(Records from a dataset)
↓

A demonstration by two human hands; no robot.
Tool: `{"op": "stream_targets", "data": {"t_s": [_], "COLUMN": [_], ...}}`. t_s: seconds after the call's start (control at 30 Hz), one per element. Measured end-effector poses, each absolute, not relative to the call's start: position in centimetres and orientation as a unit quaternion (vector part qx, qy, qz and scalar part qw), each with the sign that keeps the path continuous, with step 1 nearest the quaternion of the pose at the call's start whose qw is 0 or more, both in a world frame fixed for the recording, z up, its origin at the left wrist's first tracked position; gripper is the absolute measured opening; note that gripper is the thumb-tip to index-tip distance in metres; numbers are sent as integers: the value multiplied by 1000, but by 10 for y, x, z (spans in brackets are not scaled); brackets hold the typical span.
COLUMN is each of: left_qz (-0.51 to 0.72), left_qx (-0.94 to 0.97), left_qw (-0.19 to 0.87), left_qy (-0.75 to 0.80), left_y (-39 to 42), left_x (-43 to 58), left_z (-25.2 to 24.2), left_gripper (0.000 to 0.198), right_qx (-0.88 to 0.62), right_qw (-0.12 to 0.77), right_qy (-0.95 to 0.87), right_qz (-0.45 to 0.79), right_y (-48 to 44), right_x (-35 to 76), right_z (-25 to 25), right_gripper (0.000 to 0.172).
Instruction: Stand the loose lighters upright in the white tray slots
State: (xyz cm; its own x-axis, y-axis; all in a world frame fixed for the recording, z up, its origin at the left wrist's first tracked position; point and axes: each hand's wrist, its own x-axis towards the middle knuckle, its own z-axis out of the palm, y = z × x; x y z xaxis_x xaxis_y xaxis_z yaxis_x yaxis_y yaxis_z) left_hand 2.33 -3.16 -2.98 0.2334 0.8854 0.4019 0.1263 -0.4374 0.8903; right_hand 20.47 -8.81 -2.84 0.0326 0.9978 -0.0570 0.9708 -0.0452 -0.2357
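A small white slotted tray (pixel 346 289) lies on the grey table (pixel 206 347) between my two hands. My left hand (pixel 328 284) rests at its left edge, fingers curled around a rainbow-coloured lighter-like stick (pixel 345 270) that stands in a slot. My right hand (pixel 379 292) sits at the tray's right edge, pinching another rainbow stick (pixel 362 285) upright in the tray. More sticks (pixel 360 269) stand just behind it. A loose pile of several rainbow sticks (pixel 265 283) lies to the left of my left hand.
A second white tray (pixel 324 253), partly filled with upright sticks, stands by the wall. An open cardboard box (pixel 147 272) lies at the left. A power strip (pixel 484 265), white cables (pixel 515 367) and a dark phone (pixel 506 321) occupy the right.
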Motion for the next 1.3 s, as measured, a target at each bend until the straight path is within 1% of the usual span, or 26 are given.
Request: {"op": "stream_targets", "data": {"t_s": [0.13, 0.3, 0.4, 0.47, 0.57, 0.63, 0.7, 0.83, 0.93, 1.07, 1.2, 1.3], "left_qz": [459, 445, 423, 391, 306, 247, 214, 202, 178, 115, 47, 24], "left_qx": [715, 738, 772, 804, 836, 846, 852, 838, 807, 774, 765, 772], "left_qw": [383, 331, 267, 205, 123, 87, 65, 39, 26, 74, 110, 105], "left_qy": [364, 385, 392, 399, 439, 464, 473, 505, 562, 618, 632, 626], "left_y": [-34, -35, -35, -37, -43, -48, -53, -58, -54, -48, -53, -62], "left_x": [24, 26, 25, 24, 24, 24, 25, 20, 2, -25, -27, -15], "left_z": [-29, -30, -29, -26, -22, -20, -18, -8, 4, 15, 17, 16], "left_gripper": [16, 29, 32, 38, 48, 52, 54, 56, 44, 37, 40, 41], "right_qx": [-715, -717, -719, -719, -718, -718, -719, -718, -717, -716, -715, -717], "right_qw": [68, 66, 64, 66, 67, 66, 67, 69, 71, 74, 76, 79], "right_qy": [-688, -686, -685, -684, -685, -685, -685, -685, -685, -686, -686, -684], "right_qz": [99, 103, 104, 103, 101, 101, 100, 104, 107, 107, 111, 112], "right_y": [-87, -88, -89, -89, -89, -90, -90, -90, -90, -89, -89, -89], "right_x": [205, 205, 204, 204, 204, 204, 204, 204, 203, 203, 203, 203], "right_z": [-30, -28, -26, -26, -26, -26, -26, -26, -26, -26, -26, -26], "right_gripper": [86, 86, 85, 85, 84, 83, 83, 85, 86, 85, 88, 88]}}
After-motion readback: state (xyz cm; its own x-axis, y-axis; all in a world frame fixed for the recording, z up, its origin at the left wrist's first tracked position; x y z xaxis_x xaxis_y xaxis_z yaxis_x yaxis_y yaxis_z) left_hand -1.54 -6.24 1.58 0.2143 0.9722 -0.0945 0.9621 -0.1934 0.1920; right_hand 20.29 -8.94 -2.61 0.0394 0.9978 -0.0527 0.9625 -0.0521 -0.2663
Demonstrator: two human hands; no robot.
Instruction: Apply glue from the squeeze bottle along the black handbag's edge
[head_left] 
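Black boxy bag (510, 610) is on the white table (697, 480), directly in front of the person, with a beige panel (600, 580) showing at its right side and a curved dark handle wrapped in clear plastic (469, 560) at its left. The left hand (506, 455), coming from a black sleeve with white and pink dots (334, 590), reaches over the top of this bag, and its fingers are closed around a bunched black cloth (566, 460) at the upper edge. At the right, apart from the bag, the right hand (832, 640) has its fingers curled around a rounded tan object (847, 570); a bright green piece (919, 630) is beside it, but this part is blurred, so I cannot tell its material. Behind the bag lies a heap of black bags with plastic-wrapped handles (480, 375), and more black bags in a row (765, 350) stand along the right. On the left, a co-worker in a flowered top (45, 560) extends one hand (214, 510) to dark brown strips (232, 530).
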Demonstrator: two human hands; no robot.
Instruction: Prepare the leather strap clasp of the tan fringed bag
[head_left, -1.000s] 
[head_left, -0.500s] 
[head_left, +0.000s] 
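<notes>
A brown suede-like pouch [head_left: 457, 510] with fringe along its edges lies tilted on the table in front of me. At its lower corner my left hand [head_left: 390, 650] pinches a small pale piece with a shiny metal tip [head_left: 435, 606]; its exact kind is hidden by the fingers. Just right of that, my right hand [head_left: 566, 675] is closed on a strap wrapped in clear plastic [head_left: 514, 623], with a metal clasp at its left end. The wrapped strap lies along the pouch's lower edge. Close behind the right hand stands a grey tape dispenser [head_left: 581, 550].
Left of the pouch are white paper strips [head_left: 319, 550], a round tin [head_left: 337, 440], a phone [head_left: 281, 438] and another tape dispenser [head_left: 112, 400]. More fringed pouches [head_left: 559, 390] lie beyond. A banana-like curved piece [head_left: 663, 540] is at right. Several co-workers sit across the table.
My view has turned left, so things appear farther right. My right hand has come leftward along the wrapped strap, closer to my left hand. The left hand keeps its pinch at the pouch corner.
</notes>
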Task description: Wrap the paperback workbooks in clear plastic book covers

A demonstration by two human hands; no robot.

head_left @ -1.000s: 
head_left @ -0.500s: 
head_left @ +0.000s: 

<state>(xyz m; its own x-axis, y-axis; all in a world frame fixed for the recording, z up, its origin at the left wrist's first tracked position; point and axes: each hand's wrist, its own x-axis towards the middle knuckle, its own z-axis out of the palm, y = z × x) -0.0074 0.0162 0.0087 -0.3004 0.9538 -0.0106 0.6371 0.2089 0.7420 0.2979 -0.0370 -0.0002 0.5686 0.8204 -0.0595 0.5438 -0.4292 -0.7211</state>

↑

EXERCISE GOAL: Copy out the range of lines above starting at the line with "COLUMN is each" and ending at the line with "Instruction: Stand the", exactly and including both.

REPLY:
COLUMN is each of: left_qz (-0.51 to 0.72), left_qx (-0.94 to 0.97), left_qw (-0.19 to 0.87), left_qy (-0.75 to 0.80), left_y (-39 to 42), left_x (-43 to 58), left_z (-25.2 to 24.2), left_gripper (0.000 to 0.198), right_qx (-0.88 to 0.62), right_qw (-0.12 to 0.77), right_qy (-0.95 to 0.87), right_qz (-0.45 to 0.79), right_y (-48 to 44), right_x (-35 to 76), right_z (-25 to 25), right_gripper (0.000 to 0.172).
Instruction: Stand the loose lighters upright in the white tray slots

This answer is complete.